Recent Advances of Stochastic Algorithms for Deep Learning
Stochastic algorithms such as stochastic gradient descent (SGD) have been found to be remarkably effective in training a variety of deep neural networks. However, there is still a lack of theoretical understanding on how and why SGD can train these complex networks towards a global minimum. Practically, it is still in high demand to further speed up stochastic algorithms in deep learning. This talk will present our recent progress towards addressing these issues.

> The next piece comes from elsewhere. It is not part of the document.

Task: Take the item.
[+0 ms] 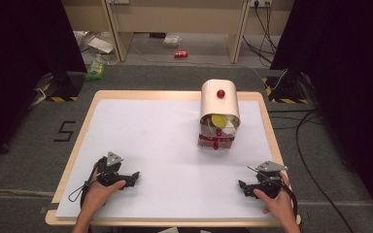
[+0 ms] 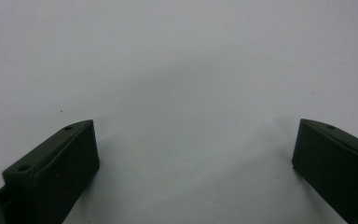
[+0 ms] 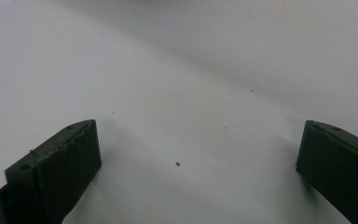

The first part of the talk will describe our establishment of the global convergence of SGD in training deep neural networks. By exploiting the star-convexity property that we discover in experiments, our analysis shows that SGD, although has long been considered as a randomized algorithm, converges in an intrinsically deterministic manner to a global minimum. The second part of the talk will focus on stochastic algorithms with variance reduction, and present our advanced designs that further improve the existing art in various scenarios.
Bio: Dr. Yingbin Liang is currently a Professor at the Department of Electrical and Computer Engineering at the Ohio State University (OSU). She received the Ph.D. degree in Electrical Engineering from the University of Illinois at Urbana-Champaign in 2005, and served on the faculty of University of Hawaii and Syracuse University before she joined OSU. Dr. Liang's research interests include machine learning, optimization, information theory and statistical signal processing. Dr. Liang received the National Science Foundation CAREER Award in 2009, and the State of Hawaii Governor Innovation Award in 2009. Her paper received EURASIP Best Paper Award in 2014. She served as an Associate Editor for the Shannon Theory of the IEEE Transactions on Information Theory during 2013-2015.